Back in 2014, Microsoft first announced that they are exploring the possibility of using FPGAs in data centers to accelerate certain tasks for Bing. Later in 2016, Microsoft announced that they have expanded usage of FPGAs in Azure and Office 365. Each group uses FPGAs according to their needs. Azure for example uses FPGAs for faster networking while Office 365 uses it for machine intelligence activities.
Microsoft currently has the world’s largest deployment of custom developed field-programmable gate arrays (FPGAs), spanning 15 countries and five continents. These FPGAs could be used to accelerate AI to near real time, making Azure the foundation for the world’s first AI supercomputer. At Build developer conference earlier this year, Microsoft announced the preview of Project Brainwave bringing the power of FPGAs to the Azure cloud customers.

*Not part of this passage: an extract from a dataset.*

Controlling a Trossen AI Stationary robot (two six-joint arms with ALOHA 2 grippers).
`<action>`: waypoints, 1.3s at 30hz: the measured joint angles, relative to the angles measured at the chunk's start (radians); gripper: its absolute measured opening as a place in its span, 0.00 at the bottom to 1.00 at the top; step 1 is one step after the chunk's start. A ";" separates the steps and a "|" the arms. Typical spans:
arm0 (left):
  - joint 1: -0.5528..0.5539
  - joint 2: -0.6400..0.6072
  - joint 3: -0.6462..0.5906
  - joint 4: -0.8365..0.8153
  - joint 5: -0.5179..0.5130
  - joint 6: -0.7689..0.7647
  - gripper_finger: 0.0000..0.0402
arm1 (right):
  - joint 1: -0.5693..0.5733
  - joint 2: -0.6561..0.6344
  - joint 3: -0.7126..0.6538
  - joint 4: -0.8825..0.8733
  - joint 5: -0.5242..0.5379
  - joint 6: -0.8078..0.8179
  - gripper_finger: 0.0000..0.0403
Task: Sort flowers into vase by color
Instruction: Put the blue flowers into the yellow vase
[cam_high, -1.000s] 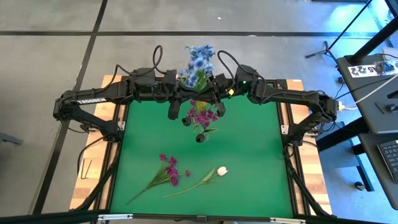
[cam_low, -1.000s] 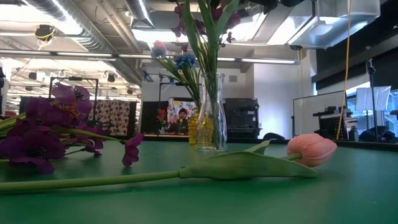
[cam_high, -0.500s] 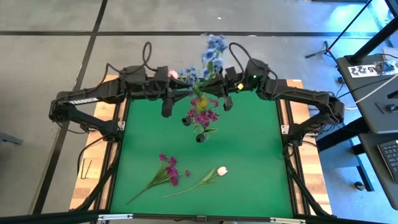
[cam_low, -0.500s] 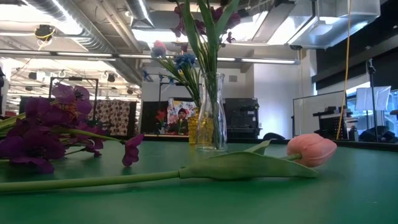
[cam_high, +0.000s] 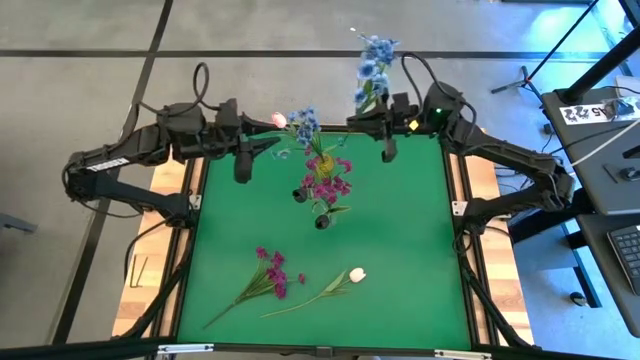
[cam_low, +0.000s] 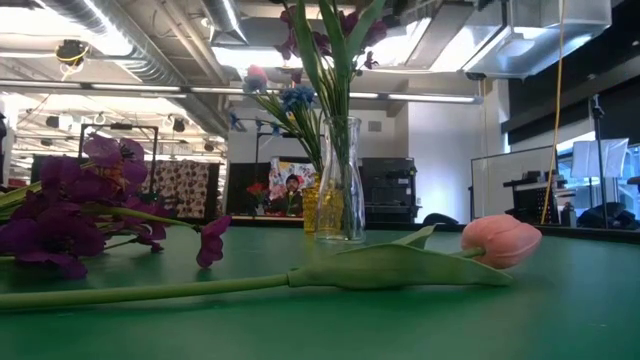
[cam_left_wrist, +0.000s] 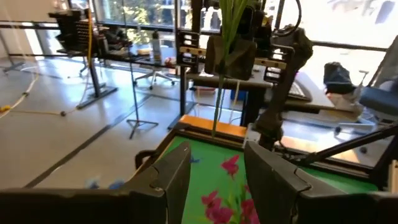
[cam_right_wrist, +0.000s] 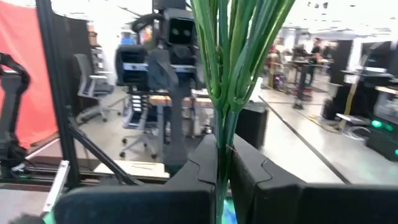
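Note:
My right gripper (cam_high: 380, 122), above the table's far edge, is shut on a blue spray (cam_high: 372, 65) whose green stems (cam_right_wrist: 227, 74) rise past its fingers. Over the far left stands my left gripper (cam_high: 262, 150), open and empty (cam_left_wrist: 214, 180). A glass vase (cam_low: 340, 180) stands on the green mat with magenta flowers (cam_high: 325, 185) in it. Behind it, a yellow vase (cam_low: 312, 210) carries blue flowers (cam_high: 303, 122) and a pink bud (cam_high: 278, 119). A magenta spray (cam_high: 270, 275) and a pink tulip (cam_high: 355, 274) lie flat near the front. My right gripper pinches the bunch of green stems (cam_right_wrist: 222, 146) between its two fingers, well below the blue heads. The fingers come about level from the table's right and lie across the stems. The spray stands roughly upright, lifted clear, a short stem end (cam_left_wrist: 215, 115) hanging below the fingers.
Wooden boards (cam_high: 180, 170) edge the green mat (cam_high: 400, 260) left and right. The mat's right half and near left corner are bare. Beyond the table are stands, chairs and desks (cam_left_wrist: 143, 56).
Both grippers were together at the blue spray above the vases. My left gripper has let go and drawn back toward the table's left edge. My right gripper has carried the spray toward the table's right and far edge, away from the vases.

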 joint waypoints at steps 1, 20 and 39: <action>0.000 -0.007 -0.006 -0.001 -0.007 0.003 0.36 | -0.016 -0.014 -0.023 0.002 0.000 0.000 0.03; 0.000 -0.246 -0.495 0.309 -0.088 -0.053 0.36 | -0.161 -0.073 -0.558 0.532 0.021 0.054 0.04; 0.000 -0.248 -0.692 0.471 -0.094 -0.140 0.36 | -0.061 0.284 -0.657 1.014 0.174 0.031 0.04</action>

Until now, FPGAs used by Microsoft were provided by a company called Altera, which was later acquired by Intel in 2015. According to a latest report by Bloomberg, Xilinx has now won orders to supply FPGAs for Microsoft’s data centres. Microsoft will use Xilinx chips instead of Intel’s in more than half of its servers.
When asked for a comment on this story, Microsoft replied that there has been no change of sourcing for existing infrastructure and offerings.